--- Work instruction ---
Every word of the listing must be returned. Retype it exactly.

--- Data below ---
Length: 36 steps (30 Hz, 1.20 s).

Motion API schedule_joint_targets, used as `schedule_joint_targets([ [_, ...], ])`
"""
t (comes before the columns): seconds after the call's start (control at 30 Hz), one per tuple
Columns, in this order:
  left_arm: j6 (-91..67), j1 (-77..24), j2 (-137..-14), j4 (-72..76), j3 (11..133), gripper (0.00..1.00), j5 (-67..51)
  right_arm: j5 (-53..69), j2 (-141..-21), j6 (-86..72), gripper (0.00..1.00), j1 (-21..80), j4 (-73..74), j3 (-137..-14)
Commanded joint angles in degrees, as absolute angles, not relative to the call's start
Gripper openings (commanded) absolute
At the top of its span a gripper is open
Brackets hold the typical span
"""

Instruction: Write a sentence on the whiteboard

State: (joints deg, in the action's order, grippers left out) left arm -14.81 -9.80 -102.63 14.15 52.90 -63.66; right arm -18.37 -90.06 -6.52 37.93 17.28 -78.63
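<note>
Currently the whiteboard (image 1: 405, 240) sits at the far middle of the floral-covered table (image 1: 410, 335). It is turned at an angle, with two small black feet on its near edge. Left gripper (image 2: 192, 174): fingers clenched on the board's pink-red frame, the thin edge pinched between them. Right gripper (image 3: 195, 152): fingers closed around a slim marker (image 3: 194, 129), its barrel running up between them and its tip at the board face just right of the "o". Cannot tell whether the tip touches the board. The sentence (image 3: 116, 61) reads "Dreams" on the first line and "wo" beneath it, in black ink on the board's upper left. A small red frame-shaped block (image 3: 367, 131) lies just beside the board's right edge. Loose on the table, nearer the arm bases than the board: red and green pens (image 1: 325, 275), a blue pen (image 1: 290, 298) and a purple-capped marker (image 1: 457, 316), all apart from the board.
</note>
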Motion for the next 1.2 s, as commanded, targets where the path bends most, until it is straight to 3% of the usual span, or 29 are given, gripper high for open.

--- Response to the task ---
Length: 36 steps (30 Hz, 1.20 s).

Motion API schedule_joint_targets, used as `schedule_joint_targets([ [_, ...], ])`
"""
t (comes before the columns): seconds after the call's start (control at 30 Hz), one per tuple
Columns, in this order:
  left_arm: j6 (-91..67), j1 (-77..24), j2 (-137..-14), j4 (-72..76), j3 (11..133), gripper (0.00..1.00), j5 (-67..51)
  right_arm: j5 (-53..69), j2 (-141..-21), j6 (-86..72), gripper (0.00..1.00), j1 (-21..80), j4 (-73..74), j3 (-137..-14)
Commanded joint angles in degrees, as absolute angles, not relative to the call's start
Gripper openings (commanded) absolute
At the top of its span a gripper is open
Brackets hold the typical span
"""

Instruction: Write a sentence on the whiteboard

State: (joints deg, in the action's order, grippers left out) left arm -14.81 -9.80 -102.63 14.15 52.90 -63.66; right arm -18.37 -90.06 -6.52 37.93 17.28 -78.63
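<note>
Currently the whiteboard (image 1: 405, 240) sits at the far middle of the floral-covered table (image 1: 410, 335). It is turned at an angle, with two small black feet on its near edge. Left gripper (image 2: 192, 174): fingers clenched on the board's pink-red frame, the thin edge pinched between them. Right gripper (image 3: 195, 152): fingers closed around a slim marker (image 3: 194, 129), its barrel running up between them and its tip at the board face just right of the "o". Cannot tell whether the tip touches the board. The sentence (image 3: 116, 61) reads "Dreams" on the first line and "wo" beneath it, in black ink on the board's upper left. A small red frame-shaped block (image 3: 367, 131) lies just beside the board's right edge. Loose on the table, nearer the arm bases than the board: red and green pens (image 1: 325, 275), a blue pen (image 1: 290, 298) and a purple-capped marker (image 1: 457, 316), all apart from the board.
</note>
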Motion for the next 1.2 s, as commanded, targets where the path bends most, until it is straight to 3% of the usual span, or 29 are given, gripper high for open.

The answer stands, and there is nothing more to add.